*** Block opens ***

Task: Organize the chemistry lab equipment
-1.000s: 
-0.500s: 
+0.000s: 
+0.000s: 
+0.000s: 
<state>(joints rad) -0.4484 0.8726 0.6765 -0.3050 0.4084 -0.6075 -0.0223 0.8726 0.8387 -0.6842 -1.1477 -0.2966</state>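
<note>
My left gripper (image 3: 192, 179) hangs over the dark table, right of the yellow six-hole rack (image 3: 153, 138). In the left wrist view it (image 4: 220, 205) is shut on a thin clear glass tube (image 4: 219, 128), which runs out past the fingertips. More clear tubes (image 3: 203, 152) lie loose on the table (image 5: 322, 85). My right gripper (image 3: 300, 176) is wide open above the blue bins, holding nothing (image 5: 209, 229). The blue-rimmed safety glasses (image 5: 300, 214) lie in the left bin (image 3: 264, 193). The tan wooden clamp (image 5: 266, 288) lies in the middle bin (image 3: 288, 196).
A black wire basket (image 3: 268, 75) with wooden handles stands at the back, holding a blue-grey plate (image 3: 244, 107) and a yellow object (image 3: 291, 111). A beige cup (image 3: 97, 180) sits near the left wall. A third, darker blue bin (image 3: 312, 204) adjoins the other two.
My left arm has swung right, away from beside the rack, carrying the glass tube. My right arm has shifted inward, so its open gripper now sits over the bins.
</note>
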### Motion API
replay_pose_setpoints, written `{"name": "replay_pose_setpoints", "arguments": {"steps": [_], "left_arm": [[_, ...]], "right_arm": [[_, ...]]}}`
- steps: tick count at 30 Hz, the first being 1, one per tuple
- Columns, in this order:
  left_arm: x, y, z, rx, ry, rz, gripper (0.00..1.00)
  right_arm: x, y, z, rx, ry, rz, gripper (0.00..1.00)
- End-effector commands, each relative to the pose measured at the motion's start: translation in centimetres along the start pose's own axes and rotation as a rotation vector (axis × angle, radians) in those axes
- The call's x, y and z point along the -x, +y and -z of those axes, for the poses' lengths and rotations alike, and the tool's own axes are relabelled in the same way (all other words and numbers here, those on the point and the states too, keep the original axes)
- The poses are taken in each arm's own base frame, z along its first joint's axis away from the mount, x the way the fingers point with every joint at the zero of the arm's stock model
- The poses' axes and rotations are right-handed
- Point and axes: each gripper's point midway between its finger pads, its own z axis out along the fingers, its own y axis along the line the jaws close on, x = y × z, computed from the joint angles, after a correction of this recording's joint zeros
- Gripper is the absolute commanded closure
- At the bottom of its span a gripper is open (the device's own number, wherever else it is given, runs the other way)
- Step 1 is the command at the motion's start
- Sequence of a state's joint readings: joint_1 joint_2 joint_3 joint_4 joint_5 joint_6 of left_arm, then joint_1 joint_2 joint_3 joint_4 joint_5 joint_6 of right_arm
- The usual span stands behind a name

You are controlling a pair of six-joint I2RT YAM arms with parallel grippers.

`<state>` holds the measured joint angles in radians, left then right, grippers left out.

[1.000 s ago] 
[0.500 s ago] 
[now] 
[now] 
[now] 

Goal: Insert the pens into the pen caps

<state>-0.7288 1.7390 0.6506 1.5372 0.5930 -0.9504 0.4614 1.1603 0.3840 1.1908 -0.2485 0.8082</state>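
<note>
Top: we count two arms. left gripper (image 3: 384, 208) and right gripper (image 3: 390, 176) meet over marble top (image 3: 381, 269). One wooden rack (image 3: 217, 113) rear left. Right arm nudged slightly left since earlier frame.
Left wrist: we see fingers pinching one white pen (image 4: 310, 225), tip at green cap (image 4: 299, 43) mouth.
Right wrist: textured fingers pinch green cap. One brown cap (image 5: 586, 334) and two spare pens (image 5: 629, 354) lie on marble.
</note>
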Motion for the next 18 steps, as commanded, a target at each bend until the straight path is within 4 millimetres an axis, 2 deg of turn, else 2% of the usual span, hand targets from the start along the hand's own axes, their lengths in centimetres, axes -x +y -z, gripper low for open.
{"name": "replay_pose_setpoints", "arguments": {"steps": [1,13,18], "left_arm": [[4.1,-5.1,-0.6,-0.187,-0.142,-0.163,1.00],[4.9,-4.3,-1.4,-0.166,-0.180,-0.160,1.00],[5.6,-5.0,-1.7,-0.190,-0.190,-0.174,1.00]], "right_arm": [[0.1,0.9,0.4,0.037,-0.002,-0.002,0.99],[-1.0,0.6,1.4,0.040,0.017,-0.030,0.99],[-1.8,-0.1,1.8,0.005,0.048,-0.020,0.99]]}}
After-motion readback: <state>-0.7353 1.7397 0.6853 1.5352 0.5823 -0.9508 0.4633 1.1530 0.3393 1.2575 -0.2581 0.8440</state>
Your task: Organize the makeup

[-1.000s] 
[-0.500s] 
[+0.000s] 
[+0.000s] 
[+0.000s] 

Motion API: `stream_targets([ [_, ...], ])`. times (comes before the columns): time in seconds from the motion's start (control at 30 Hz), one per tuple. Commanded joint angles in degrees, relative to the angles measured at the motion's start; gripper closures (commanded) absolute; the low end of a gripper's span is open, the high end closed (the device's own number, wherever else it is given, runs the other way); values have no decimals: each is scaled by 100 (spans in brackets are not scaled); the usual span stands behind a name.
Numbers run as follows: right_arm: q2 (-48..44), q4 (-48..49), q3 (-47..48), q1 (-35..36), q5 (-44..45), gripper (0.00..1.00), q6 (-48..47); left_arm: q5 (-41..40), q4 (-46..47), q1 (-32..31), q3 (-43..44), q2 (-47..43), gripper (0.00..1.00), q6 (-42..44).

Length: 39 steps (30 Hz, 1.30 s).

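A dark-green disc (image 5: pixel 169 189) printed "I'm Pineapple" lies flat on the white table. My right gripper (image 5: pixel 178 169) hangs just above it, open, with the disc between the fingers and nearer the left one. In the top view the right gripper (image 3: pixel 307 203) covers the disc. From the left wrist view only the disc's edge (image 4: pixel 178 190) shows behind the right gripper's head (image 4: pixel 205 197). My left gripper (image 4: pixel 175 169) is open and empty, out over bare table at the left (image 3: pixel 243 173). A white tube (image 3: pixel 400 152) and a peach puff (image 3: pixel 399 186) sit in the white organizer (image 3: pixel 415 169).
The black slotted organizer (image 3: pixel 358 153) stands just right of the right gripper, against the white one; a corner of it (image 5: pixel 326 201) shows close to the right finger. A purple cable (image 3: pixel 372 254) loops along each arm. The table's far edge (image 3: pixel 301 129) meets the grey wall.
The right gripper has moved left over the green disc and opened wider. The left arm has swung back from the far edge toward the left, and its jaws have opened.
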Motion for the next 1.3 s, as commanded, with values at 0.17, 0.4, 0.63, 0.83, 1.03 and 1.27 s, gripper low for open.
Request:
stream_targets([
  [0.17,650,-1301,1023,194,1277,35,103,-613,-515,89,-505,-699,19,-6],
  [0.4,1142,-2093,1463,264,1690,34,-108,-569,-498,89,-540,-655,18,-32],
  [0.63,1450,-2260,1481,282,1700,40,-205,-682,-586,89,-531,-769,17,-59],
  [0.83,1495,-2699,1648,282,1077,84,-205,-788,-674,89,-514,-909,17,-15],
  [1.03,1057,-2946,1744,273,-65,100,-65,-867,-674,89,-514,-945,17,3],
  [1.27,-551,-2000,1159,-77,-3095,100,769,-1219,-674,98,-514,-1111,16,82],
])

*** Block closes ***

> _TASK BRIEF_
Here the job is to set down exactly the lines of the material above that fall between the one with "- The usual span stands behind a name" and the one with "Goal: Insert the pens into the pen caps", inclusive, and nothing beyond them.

> _ANSWER TO THIS EXERCISE_
- The usual span stands behind a name

You are controlling a pair of six-joint I2RT YAM arms with parallel grippers.

`<state>` holds the measured joint angles in radians, left then right, grippers left out.

[1.000 s ago] 
[0.500 s ago] 
[now] 
[now] 
[now] 

Goal: Insert the pens into the pen caps

This exercise has nothing more to it.